## Work item
Copy every line in the listing that contains "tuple".

## Source material
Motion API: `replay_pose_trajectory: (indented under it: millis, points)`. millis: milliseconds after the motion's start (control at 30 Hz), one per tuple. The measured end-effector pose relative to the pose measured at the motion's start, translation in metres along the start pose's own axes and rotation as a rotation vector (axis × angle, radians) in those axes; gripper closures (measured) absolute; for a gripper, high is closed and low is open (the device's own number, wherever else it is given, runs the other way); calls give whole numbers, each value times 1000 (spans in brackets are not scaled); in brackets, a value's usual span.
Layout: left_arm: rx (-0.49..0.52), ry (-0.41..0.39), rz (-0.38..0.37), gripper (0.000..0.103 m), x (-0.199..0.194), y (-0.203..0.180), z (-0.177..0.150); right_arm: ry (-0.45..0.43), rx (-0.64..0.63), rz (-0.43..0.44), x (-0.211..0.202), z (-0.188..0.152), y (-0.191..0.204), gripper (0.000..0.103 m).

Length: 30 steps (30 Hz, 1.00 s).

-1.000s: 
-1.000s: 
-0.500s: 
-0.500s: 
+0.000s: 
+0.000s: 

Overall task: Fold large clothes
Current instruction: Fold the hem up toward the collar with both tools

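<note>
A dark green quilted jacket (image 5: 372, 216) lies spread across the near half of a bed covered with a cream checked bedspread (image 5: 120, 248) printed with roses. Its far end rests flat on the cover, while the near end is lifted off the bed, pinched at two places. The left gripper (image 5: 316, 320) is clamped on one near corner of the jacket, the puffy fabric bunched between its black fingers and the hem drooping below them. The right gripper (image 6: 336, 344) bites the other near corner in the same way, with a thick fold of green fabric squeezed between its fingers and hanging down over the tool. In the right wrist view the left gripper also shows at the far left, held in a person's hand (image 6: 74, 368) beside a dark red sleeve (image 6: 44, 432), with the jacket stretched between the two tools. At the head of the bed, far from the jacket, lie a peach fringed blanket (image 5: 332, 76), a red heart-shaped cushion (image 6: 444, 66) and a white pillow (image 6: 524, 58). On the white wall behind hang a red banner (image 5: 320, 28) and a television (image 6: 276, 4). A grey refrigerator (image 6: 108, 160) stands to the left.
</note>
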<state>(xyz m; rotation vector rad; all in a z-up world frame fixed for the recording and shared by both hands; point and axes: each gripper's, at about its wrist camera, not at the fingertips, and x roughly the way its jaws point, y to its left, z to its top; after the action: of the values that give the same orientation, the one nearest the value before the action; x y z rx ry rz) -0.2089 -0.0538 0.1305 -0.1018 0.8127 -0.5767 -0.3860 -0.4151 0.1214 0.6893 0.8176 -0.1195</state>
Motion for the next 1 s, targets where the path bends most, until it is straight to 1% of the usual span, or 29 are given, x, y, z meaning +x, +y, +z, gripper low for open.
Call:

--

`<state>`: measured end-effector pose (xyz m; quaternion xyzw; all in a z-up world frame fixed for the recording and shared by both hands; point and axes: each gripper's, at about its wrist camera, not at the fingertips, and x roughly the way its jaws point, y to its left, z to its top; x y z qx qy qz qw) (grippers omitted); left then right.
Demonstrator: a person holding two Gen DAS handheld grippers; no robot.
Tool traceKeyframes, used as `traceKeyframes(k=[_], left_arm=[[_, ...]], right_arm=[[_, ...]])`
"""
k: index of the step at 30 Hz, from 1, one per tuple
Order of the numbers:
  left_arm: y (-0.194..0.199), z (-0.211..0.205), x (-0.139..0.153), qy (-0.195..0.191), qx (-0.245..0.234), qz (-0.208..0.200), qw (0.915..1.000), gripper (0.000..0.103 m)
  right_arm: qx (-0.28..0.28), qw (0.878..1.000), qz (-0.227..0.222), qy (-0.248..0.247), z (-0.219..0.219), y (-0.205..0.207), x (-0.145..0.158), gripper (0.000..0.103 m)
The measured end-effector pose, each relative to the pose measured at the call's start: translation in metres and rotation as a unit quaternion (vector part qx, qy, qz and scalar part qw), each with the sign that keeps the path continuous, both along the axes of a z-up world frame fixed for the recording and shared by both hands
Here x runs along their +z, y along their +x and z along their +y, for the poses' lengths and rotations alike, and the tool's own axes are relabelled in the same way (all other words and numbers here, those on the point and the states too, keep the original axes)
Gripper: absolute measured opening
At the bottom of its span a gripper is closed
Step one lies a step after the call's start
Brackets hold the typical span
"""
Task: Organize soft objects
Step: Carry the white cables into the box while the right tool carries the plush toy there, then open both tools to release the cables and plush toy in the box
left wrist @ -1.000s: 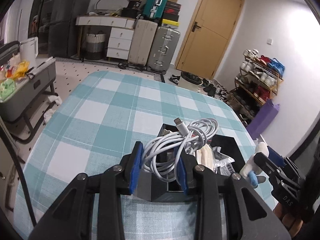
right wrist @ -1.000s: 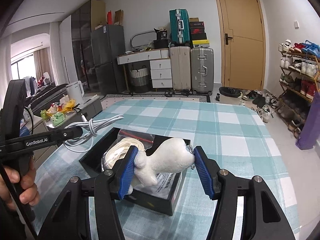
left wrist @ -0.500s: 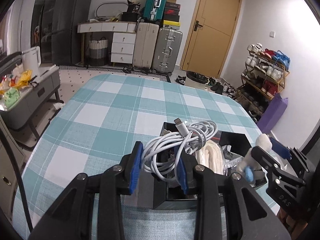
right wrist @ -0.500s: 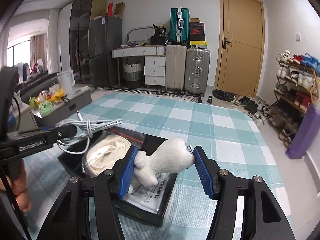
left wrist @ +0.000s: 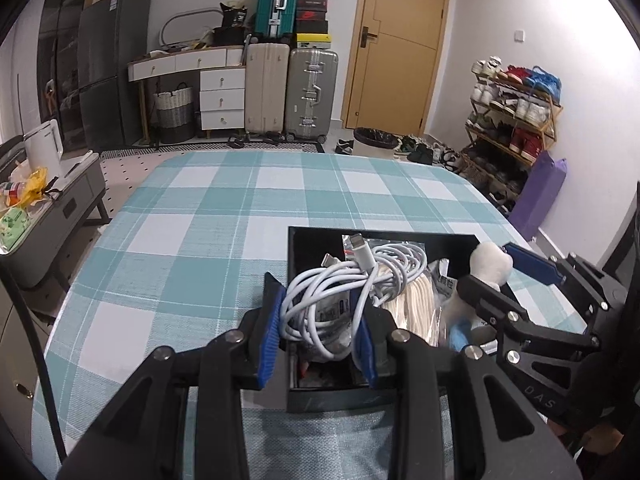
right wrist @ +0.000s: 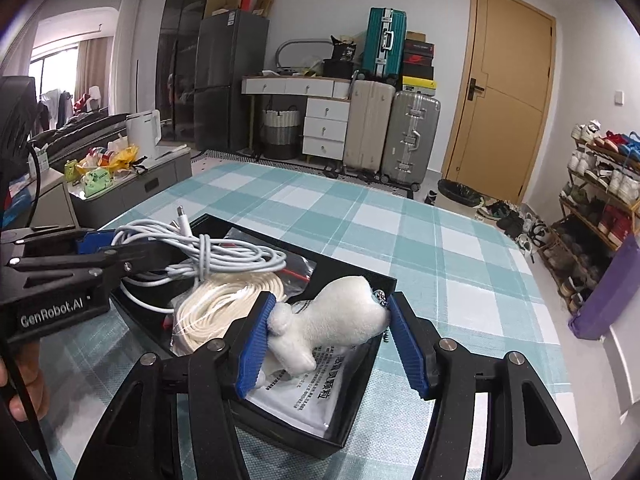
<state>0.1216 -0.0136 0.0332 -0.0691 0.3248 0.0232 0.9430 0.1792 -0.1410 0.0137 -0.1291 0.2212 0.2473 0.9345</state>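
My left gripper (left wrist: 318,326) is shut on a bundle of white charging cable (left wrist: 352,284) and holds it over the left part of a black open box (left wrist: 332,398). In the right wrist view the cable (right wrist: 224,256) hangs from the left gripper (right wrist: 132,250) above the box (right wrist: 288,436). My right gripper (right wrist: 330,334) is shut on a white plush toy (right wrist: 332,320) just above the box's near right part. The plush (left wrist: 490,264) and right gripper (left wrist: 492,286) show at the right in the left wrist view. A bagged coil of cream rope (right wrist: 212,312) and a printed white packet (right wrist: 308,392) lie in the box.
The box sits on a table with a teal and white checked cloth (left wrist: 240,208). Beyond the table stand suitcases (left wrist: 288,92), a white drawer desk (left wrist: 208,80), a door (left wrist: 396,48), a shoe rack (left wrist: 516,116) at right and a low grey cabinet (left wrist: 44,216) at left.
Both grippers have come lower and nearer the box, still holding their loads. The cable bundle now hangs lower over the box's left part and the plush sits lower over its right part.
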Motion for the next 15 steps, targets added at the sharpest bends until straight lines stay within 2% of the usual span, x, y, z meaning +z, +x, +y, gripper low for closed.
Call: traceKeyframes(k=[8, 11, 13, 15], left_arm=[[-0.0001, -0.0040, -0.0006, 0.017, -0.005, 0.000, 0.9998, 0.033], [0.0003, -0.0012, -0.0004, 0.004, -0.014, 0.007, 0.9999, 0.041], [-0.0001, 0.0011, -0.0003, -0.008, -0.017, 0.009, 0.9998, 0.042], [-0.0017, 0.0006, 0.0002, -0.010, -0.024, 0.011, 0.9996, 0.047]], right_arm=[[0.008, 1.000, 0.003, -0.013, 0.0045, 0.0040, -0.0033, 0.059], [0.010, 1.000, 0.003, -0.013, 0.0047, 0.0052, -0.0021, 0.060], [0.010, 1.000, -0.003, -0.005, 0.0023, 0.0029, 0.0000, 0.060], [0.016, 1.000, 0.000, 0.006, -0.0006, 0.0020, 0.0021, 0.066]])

## Exercise response
Motion API: `replay_pose_trajectory: (indented under it: millis, points)`. millis: milliseconds after the motion's start (control at 30 Hz), one per tuple. The measured end-effector pose relative to the pose measured at the motion's start, translation in metres along the start pose's own axes and rotation as a rotation vector (axis × angle, radians) in those axes; gripper closures (measured) absolute; for a gripper, high is closed and low is open (the device's own number, wherever else it is given, runs the other way); calls give whole numbers, each value times 1000 (spans in brackets are not scaled); in brackets, a value's usual span.
k: index of the step at 30 Hz, from 1, one per tuple

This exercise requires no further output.